Hints of Prompt: Enhancing Visual Representation for Multimodal LLMs in Autonomous Driving
Hao Zhou, Zhanning Gao, Zhili Chen, Maosheng Ye, Qifeng Chen, Tongyi Cao, Honggang Qi
TL;DR
HoP tackles the shortfall of general multimodal LLMs in autonomous driving by introducing three hierarchical hints—Affinity, Semantic, and Question—that enrich visual representations and align them with driving-specific queries. A simple Hint Fusion module fuses these hints with CLIP visual tokens, enabling rapid domain adaptation with limited data and an adapter-LLM pipeline. An Efficient HoP variant further reduces latency by distilling lightweight hint-heads without sacrificing accuracy. Experiments on LingoQA, DRAMA, and BDD-X demonstrate state-of-the-art performance and strong data efficiency, validating the practicality of multi-level hints for safety-critical VQA in autonomous driving.
Abstract
In light of the dynamic nature of autonomous driving environments and stringent safety requirements, general MLLMs combined with CLIP alone often struggle to accurately represent driving-specific scenarios, particularly in complex interactions and long-tail cases.
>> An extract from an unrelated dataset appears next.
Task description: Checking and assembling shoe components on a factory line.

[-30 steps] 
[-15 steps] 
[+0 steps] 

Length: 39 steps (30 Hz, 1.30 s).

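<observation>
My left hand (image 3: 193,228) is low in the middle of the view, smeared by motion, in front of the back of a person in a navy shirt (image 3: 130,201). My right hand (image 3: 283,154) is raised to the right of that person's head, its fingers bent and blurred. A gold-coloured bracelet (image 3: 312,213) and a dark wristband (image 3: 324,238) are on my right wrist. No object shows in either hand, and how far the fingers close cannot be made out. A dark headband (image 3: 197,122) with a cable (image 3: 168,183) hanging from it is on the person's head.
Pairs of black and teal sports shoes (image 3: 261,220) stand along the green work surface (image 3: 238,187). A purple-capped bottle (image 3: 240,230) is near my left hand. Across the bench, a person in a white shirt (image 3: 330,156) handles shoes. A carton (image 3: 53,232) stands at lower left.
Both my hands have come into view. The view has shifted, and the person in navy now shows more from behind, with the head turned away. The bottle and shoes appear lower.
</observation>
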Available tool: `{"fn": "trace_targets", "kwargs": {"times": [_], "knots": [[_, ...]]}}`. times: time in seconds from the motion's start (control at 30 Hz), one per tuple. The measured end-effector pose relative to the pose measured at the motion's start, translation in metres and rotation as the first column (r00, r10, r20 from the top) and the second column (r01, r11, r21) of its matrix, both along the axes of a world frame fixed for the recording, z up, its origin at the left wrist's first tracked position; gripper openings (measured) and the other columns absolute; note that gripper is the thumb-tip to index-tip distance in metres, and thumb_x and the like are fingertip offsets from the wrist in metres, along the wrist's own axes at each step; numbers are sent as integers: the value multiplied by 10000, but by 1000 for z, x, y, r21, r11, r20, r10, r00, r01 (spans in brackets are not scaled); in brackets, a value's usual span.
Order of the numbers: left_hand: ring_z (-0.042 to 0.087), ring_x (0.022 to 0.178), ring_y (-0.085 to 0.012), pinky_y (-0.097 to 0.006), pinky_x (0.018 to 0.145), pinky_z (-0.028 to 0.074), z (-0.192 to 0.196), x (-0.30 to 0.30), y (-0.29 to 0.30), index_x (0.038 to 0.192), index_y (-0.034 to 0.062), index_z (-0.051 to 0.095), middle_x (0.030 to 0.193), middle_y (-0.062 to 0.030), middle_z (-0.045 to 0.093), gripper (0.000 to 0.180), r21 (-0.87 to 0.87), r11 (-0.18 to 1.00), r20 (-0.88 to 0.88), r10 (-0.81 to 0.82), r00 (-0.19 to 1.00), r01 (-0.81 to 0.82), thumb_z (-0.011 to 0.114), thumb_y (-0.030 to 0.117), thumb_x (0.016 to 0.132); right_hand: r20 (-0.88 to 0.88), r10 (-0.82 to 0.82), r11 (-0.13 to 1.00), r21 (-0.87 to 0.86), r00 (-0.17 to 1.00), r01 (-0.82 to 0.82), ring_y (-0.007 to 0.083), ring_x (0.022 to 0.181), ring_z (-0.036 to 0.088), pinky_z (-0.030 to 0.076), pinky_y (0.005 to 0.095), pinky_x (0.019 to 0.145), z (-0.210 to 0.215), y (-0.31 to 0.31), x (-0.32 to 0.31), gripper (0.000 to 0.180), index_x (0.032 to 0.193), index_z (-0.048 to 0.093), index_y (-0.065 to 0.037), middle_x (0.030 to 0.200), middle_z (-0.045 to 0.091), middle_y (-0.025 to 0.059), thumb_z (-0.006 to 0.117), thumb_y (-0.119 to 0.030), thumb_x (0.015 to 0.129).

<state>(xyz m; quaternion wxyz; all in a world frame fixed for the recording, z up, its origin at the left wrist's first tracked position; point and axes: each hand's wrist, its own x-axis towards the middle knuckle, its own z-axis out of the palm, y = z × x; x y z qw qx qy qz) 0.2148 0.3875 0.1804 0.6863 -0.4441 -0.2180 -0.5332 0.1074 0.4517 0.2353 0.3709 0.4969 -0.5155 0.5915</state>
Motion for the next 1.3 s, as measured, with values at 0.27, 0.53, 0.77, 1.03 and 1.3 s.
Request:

To address this, we propose the Hints of Prompt (HoP) framework, which introduces three key enhancements: Affinity hint to emphasize instance-level structure by strengthening token-wise connections, Semantic hint to incorporate high-level information relevant to driving-specific cases, such as complex interactions among vehicles and traffic signs, and Question hint to align visual features with the query context, focusing on question-relevant regions. These hints are fused through a Hint Fusion module, enriching visual representations by capturing driving-related representations with limited domain data, ensuring faster adaptation to driving scenarios. Extensive experiments confirm the effectiveness of the HoP framework, showing that it significantly outperforms previous state-of-the-art methods in all key metrics.